Does the constitutional right against self-incrimination give a criminal defendant the right to withhold computer passwords that law enforcement could used to decrypt a hard drive and obtain evidence against that defendant? That question is at the root of a Colorado court case centering on multiple mortgage fraud schemes, and a defendant’s encrypted laptop.
In particular, an indictment returned by a Denver grand jury on Oct. 1, 2010, charged Ramona Fricosu (aka Ramona Smith), 36, of Peyton, Colo., among other defendants, with multiple counts of bank fraud, wire fraud, money laundering, and making false statements to a financial institution.
As part of that investigation, law enforcement agents obtained a search warrant for Fricosu’s house, which she shares with her mother, two children, and formerly shared with Scott Whatcott (aka Michael Scott Smith), 36, also a defendant in the case. As part of that search, investigators seized multiple computers and storage devices, including a Toshiba Satellite M305 laptop.
After obtaining another search warrant to search the laptop, investigators found that the contents had been encrypted. Accordingly, prosecutors demanded that Fricosu enter her password into the laptop, enabling them to decrypt the drive, or else provide them with a complete copy of the decrypted data.

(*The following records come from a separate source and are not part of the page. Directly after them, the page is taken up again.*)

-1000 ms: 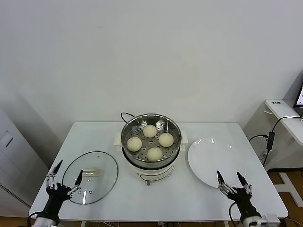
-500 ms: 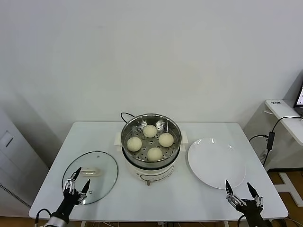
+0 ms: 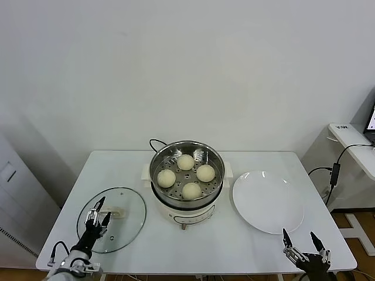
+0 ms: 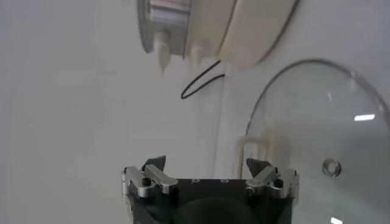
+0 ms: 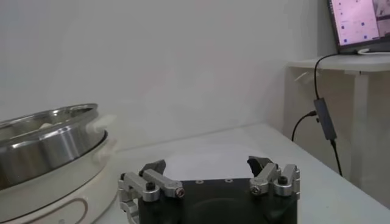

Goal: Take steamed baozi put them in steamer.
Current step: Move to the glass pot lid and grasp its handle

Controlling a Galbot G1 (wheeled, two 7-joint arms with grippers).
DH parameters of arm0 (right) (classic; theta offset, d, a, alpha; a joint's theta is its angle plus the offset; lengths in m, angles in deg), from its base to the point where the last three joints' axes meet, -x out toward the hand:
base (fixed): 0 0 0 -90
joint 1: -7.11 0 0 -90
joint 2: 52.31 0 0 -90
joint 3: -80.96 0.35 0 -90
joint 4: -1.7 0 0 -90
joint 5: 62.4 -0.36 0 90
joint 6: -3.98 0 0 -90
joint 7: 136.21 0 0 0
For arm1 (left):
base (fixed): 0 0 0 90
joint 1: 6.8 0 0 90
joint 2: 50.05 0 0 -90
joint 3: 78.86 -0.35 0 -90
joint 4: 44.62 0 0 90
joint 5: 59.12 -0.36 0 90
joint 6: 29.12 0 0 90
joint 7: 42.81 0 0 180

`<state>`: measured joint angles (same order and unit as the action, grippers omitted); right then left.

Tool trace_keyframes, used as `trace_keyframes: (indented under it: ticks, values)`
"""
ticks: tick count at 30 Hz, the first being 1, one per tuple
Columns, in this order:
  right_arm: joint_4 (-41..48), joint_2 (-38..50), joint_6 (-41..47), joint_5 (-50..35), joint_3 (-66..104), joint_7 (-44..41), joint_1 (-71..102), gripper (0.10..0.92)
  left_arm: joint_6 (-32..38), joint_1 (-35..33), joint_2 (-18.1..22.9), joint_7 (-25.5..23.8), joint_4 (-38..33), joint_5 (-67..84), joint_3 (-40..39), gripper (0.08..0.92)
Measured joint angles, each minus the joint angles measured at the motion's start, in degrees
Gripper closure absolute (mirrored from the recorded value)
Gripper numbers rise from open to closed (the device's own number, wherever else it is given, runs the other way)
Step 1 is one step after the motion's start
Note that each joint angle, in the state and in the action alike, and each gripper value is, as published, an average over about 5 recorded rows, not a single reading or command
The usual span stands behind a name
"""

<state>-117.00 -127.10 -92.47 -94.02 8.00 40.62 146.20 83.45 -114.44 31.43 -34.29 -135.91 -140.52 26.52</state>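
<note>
The steamer (image 3: 218, 161) stands mid-table, a shiny steel basket on a white pot base. Several pale round baozi (image 3: 186, 162) lie inside it on the perforated bottom. My left gripper (image 3: 103, 208) hangs open and empty over the front part of the glass lid, well left of the steamer. In the left wrist view the left gripper (image 4: 206, 164) faces the lid (image 4: 317, 122) and the steamer's base (image 4: 250, 30). My right gripper (image 3: 299, 235) is open and empty at the table's front right edge, just before the plate. The right wrist view shows the right gripper (image 5: 207, 165) with the steamer (image 5: 49, 131) off to one side.
A round glass lid (image 3: 126, 202) with a white handle lies left of the steamer. A flat white plate (image 3: 268, 199) lies to its right. The black cord (image 3: 153, 142) runs behind the pot. A side desk (image 3: 351, 137) with a laptop (image 5: 359, 24) stands at the far right.
Both arms have drawn back toward the front edge. The left gripper has shifted right, over the lid's front. The right gripper has sunk lower before the plate. Both stay open.
</note>
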Motion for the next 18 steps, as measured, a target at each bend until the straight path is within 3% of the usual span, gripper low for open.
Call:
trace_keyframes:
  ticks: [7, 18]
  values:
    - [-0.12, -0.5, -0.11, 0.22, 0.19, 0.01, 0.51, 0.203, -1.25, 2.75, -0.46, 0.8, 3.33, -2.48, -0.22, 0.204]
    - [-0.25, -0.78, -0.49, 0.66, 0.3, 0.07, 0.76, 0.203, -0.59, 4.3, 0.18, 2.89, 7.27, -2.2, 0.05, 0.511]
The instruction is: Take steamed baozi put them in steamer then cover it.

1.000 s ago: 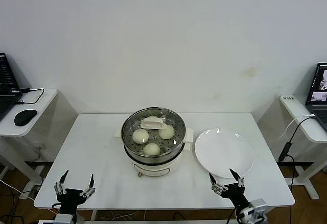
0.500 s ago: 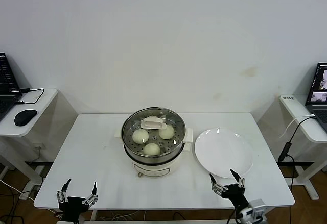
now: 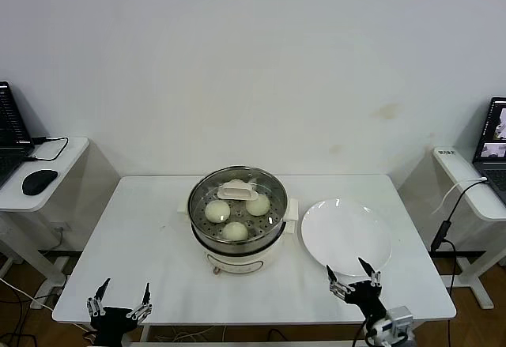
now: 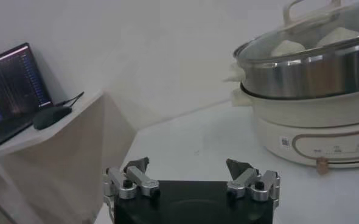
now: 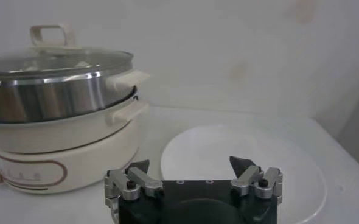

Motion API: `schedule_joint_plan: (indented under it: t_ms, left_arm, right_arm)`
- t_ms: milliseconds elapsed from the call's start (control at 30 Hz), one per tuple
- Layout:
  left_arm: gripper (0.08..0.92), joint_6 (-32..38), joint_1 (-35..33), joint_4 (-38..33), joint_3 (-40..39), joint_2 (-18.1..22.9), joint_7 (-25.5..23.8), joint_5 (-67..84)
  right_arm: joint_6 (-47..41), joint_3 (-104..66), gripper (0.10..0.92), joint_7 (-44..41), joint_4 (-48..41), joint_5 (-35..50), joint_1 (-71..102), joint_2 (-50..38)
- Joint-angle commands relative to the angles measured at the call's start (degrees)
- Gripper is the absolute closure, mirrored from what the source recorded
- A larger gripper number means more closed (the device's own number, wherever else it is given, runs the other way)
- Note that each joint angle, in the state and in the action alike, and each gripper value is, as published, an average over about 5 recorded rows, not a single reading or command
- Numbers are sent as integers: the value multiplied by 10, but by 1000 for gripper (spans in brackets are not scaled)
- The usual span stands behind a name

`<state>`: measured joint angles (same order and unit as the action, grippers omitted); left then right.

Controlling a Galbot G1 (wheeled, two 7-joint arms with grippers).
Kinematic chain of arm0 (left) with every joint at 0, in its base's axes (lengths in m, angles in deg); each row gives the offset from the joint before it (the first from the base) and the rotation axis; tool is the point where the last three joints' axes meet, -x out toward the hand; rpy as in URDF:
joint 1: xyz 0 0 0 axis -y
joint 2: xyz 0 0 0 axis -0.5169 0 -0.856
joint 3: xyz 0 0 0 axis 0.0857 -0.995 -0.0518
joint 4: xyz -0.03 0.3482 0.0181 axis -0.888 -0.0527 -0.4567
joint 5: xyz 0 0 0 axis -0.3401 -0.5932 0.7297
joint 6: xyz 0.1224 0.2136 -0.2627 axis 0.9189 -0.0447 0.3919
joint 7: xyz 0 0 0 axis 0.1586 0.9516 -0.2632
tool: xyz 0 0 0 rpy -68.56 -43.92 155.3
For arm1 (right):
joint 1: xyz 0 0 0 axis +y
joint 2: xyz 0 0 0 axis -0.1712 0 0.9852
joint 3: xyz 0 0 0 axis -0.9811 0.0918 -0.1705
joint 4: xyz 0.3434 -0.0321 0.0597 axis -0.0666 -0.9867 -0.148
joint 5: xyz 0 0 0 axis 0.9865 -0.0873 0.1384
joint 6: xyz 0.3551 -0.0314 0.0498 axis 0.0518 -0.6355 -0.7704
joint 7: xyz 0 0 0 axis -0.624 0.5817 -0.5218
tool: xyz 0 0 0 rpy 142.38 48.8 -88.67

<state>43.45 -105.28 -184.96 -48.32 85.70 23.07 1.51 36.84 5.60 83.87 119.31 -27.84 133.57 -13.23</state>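
The steel steamer (image 3: 237,238) on its cream base stands mid-table, and the glass cover (image 3: 264,187) with a cream handle (image 3: 234,190) rests on it. Through the glass I see several pale baozi (image 3: 235,231) on the perforated tray. In the left wrist view the steamer (image 4: 307,67) is off to one side with baozi (image 4: 288,47) under the cover (image 4: 277,45). My left gripper (image 3: 120,302) hangs open and empty at the table's near left edge. My right gripper (image 3: 353,280) is open and empty at the near right, just short of the plate.
A bare white plate (image 3: 346,235) lies right of the steamer, seen also as the plate (image 5: 191,152) in the right wrist view. Side desks flank the table: the left one holds a laptop (image 3: 9,130) and a mouse (image 3: 39,181); the right one holds a laptop (image 3: 492,141).
My left gripper has dropped lower and nearer to the table's front edge. My right gripper has shifted slightly down. The steamer, cover and plate are unmoved.
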Motion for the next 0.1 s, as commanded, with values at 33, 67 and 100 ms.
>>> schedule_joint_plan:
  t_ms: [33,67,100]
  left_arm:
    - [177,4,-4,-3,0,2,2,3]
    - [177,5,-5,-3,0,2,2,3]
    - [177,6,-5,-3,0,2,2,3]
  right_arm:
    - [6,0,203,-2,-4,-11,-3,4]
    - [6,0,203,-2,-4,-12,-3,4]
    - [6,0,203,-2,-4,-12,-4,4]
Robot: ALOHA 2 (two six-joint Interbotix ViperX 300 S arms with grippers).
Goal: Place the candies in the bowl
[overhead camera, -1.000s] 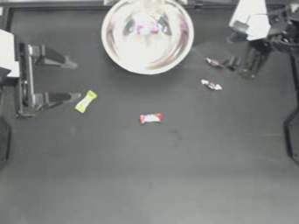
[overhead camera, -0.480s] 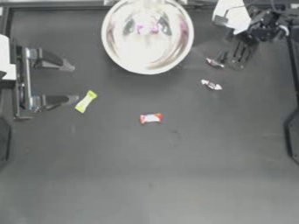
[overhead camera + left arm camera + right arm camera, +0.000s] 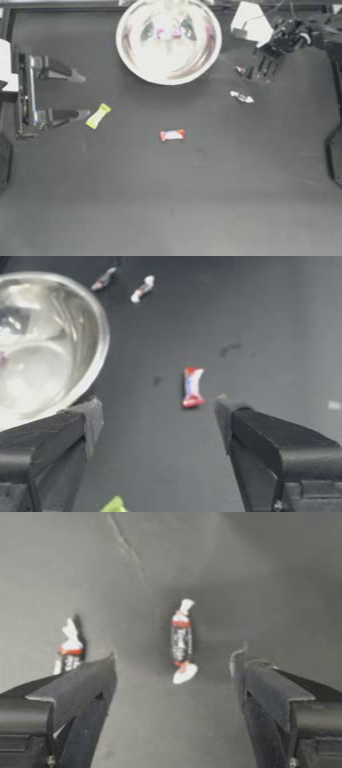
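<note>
One pink candy (image 3: 168, 33) already sits in your bowl (image 3: 137, 60); four remain on the table. Your right gripper (image 3: 262, 68), jaws apart, straddles a whitish-red candy (image 3: 181, 641) right of the bowl. Left gripper (image 3: 72, 95) waits spread wide at left.

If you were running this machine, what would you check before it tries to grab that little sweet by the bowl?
1. Right end effector open: ok, its jaws stand wide apart.
2. Sweet lined up: ok, one whitish-red candy lies between the jaws in the right wrist view; the other whitish-red candy sits outside one jaw.
3. Contact: not ok yet, the jaws are clear of the candy.
4. Metal bowl free to receive: ok, it holds only a pink-purple candy.
5. Left end effector out of the way: ok, open at the table's left side, beside the yellow-green candy.
6. Height above the table: cannot tell.
</note>
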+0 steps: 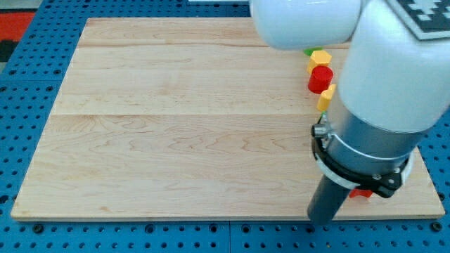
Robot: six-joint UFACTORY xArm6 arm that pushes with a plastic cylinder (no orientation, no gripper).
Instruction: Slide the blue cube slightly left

But her attorney, Philip L. Dubois, has argued that doing so would violate her Fifth Amendment rights against self-incrimination. Dubois himself is no stranger to encryption, having previously defended Philip Zimmermann, who created Pretty Good Privacy (PGP) encryption software in 1991. Shortly after its introduction, the software became available abroad, which led to a Customs Service investigation in which Zimmermann was accused of breaking the Arms Export Control Act, for exporting strong cryptographic software, which was then classified as munitions. The investigation ended after three years; no charges were filed.